I know that firewalking appears spectacular and burns seem inevitable, but are all these far out explanations justified? Is there a shred of evidence to support any of these claims? In a word, no. Life energies and mysterious mind powers are not required to explain this phenomenon because simple physics is all that is needed. It essentially boils down to the science of thermodynamics, the transfer of heat. What does science have to say about how heat energy moves from one object to another?
There are three distinct ways that heat energy moves around: convection, conduction and radiation. Each of these will be briefly examined to determine which might be a major player in firewalking. Convection transfers heat through the wholesale movement of a fluid such as water or air. As the fluid is heated, it expands, causing it to move away from its source of heat and taking energy with it. The familiar phrase “hot air rises” is an example of this phenomenon. As you might have guessed, since convection involves the movement of fluids it does not significantly impact firewalking.
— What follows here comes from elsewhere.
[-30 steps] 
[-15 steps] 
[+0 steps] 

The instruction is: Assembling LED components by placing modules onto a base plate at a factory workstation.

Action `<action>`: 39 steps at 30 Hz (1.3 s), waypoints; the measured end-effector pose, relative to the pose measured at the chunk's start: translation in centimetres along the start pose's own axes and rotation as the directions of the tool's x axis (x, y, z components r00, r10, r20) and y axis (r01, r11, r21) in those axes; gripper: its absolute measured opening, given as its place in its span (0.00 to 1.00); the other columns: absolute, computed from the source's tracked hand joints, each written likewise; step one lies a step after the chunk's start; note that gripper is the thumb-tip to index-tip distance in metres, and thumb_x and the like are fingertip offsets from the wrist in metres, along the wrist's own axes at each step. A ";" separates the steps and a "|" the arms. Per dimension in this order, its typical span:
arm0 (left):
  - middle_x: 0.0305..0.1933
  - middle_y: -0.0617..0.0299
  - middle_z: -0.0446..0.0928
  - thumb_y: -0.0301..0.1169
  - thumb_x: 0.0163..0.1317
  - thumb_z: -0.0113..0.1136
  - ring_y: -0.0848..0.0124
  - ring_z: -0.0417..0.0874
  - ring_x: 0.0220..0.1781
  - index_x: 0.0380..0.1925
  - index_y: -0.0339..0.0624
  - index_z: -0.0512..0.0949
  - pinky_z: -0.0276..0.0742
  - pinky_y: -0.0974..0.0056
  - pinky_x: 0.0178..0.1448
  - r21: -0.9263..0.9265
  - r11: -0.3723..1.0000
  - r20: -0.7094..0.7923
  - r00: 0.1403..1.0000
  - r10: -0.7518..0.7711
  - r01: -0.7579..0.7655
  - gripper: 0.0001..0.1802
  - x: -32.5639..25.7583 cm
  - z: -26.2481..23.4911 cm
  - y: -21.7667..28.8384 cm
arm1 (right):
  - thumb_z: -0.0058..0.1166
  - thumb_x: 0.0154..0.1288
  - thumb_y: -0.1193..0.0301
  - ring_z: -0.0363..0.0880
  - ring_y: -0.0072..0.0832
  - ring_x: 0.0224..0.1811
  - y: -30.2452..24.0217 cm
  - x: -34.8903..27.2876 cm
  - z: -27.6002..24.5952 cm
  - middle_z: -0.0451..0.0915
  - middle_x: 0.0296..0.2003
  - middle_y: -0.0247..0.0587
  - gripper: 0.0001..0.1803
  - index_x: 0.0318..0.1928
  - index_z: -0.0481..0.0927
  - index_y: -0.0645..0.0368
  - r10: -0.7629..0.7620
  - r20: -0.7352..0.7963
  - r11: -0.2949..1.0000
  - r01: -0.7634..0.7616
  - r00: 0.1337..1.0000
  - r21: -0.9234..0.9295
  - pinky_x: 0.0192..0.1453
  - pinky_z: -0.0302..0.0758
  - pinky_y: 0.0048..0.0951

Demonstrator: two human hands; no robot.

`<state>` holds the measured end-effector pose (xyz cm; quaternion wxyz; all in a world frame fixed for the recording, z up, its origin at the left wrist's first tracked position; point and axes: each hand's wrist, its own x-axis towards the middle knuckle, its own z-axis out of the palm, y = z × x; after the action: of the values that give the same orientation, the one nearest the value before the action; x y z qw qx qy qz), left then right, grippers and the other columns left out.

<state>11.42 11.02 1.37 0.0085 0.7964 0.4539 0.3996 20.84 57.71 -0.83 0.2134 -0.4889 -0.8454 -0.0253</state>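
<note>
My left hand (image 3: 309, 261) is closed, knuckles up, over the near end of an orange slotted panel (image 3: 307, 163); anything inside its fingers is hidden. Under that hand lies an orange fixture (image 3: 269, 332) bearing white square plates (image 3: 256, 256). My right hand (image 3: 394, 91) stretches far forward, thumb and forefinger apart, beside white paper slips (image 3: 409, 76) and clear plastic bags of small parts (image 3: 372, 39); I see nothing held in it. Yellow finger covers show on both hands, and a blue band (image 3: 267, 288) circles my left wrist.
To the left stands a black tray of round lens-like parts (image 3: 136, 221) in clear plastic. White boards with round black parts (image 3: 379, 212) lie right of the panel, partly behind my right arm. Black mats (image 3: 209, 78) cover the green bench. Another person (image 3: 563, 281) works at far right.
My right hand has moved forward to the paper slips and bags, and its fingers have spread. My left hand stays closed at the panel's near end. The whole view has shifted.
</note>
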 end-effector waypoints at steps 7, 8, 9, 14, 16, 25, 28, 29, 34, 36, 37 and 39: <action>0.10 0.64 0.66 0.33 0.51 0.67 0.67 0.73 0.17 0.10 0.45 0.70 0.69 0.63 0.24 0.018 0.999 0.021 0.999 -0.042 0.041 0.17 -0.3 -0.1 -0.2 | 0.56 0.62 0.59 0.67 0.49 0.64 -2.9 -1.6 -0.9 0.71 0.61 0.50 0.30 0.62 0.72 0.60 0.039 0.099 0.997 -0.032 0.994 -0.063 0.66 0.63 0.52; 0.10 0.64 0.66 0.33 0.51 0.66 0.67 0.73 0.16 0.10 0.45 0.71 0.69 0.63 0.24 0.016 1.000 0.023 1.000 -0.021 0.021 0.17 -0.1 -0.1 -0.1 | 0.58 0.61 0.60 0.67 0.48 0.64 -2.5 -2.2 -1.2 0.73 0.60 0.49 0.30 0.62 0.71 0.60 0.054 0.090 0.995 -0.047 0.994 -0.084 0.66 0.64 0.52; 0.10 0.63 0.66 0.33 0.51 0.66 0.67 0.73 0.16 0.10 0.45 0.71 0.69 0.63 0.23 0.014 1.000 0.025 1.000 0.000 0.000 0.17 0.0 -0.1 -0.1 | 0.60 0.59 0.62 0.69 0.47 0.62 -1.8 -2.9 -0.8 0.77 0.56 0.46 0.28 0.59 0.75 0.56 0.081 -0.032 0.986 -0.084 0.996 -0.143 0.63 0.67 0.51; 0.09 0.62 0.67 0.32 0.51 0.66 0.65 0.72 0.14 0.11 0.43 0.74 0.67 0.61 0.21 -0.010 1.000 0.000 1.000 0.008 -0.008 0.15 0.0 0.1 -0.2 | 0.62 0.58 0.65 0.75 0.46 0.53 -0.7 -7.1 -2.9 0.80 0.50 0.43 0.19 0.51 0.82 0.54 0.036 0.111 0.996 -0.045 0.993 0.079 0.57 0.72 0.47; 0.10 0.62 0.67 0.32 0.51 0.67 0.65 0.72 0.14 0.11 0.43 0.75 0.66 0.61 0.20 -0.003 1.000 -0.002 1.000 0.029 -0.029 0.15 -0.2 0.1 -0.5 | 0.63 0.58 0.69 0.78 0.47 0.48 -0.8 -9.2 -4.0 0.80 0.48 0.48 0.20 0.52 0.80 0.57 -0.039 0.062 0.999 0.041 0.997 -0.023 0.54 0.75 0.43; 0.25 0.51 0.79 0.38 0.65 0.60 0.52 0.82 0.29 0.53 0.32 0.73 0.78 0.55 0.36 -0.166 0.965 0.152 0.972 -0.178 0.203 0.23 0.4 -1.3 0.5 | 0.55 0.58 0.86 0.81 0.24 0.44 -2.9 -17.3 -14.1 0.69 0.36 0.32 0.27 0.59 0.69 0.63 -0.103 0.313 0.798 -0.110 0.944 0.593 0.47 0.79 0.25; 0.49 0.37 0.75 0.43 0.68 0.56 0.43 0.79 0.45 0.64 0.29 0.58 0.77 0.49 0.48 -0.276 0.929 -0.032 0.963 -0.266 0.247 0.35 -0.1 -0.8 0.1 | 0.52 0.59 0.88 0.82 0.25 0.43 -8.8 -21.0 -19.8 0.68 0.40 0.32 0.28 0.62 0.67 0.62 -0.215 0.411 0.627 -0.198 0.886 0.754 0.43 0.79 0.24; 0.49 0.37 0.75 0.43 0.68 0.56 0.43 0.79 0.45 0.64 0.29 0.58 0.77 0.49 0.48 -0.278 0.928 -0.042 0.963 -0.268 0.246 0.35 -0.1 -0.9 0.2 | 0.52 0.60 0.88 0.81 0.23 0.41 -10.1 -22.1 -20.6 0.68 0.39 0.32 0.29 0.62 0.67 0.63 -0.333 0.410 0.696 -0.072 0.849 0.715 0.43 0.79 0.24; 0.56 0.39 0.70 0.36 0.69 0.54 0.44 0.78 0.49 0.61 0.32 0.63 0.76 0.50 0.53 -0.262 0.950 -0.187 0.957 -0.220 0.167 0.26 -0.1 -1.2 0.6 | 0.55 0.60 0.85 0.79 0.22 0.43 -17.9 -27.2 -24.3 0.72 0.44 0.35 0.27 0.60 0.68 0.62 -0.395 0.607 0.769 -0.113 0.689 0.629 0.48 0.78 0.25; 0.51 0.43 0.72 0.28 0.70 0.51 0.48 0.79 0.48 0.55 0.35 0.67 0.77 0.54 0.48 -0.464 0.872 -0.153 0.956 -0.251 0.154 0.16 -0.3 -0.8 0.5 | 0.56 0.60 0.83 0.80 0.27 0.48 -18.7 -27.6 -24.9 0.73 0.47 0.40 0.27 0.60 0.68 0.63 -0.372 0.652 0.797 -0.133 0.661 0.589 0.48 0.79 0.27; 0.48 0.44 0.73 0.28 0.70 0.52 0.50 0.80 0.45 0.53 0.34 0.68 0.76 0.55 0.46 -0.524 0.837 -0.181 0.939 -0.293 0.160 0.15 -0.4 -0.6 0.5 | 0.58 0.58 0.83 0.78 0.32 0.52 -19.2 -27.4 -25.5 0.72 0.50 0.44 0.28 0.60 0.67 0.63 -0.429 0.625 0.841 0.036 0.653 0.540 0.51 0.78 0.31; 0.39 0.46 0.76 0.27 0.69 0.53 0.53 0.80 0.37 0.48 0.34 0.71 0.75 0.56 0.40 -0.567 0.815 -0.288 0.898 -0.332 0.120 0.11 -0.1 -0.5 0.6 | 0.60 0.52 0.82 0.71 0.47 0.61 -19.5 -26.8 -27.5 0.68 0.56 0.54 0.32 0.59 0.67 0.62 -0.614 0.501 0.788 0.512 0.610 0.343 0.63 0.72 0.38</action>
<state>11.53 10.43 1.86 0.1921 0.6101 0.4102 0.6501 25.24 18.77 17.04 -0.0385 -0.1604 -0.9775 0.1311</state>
Radiation transfers heat, by and large, through the transmission of infrared electromagnetic waves. Electromagnetism moves energy at the speed of light and manifests itself as radio waves, x-rays, microwaves etc. These waves are not composed of heat themselves but certain frequencies do cause atomic motions to increase which, by definition, increases the temperature. Like convection however, the amount of heat transferred to the feet by radiation is negligible during firewalks. The walk itself is too short and the ash covering the coals can also inhibit the transmission of heat through radiation. (See Firewalking Myths and Physics by David Willey)
Conduction transfers heat not through the motion of the medium itself, but the constituents of the medium, its atoms and molecules. As the molecules vibrate faster and faster, they transfer some of their energy to their slower moving neighbors. As these neighbor molecules start to vibrate faster they, in turn, pass some of their energy to other molecules, and so on. Heat is, after all, caused by this movement of atoms and molecules. Conduction also occurs through the movement of electrons, which greatly aid in the transfer of heat throughout the material. In this way the medium, and anything touching it, gets hotter and hotter as heat is conducted through it. If you hold a long metal rod over a hot flame, even though your hand may be many feet away from the source of heat, they can nevertheless get burned through the conduction of the heat energy through the metal and into your hand. This is the primary mechanism by which firewalking transfers heat from the coals to the firewalker’s feet.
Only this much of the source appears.